TASK GOAL =
Of the lines in the data below, write out exactly those from the one holding "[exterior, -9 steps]" through the one holding "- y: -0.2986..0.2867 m", both included.

:: DATASET EXCERPTS

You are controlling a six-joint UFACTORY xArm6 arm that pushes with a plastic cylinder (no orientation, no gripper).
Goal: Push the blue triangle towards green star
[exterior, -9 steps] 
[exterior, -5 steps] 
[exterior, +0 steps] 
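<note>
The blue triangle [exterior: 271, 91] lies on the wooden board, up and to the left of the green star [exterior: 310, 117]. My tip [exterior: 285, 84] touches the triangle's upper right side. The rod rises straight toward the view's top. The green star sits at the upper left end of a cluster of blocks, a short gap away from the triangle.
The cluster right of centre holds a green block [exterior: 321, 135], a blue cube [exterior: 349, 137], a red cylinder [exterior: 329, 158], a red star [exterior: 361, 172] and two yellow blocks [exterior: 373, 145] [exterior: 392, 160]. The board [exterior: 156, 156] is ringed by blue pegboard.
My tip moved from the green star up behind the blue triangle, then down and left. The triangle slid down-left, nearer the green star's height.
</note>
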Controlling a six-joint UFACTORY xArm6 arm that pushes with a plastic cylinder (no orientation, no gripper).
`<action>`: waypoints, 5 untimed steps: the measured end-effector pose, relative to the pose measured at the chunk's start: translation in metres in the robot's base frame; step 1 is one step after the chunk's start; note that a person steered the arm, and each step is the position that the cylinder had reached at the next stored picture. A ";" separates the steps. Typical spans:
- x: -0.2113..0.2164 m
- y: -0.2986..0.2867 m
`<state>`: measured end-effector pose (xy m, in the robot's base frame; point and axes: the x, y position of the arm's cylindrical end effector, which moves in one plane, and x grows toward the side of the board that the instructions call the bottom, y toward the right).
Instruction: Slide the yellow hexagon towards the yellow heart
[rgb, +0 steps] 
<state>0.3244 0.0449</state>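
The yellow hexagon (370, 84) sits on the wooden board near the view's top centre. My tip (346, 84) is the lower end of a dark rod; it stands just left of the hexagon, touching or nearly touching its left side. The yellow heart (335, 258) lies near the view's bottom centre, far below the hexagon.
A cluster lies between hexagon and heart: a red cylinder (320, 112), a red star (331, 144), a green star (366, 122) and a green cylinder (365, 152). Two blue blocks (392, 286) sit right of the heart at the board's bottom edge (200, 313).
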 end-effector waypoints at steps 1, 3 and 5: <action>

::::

RESULT =
[exterior, -9 steps] 
[exterior, -5 steps] 
[exterior, +0 steps] 
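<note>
The blue triangle [exterior: 271, 91] lies on the wooden board, up and to the left of the green star [exterior: 310, 117]. My tip [exterior: 285, 84] touches the triangle's upper right side. The rod rises straight toward the view's top. The green star sits at the upper left end of a cluster of blocks, a short gap away from the triangle.
The cluster right of centre holds a green block [exterior: 321, 135], a blue cube [exterior: 349, 137], a red cylinder [exterior: 329, 158], a red star [exterior: 361, 172] and two yellow blocks [exterior: 373, 145] [exterior: 392, 160]. The board [exterior: 156, 156] is ringed by blue pegboard.
My tip moved from the green star up behind the blue triangle, then down and left. The triangle slid down-left, nearer the green star's height.
</note>
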Controlling a six-joint UFACTORY xArm6 arm that pushes with a plastic cylinder (no orientation, no gripper).
`<action>`: waypoints, 5 untimed steps: the measured end-effector pose, relative to the pose measured at the chunk's start: translation in metres in the robot's base frame; step 1 is one step after the chunk's start; note that a person steered the arm, and each step is the position that the cylinder had reached at the next stored picture. A ";" separates the steps. Typical spans:
- x: -0.2113..0.2164 m
- y: -0.2986..0.2867 m

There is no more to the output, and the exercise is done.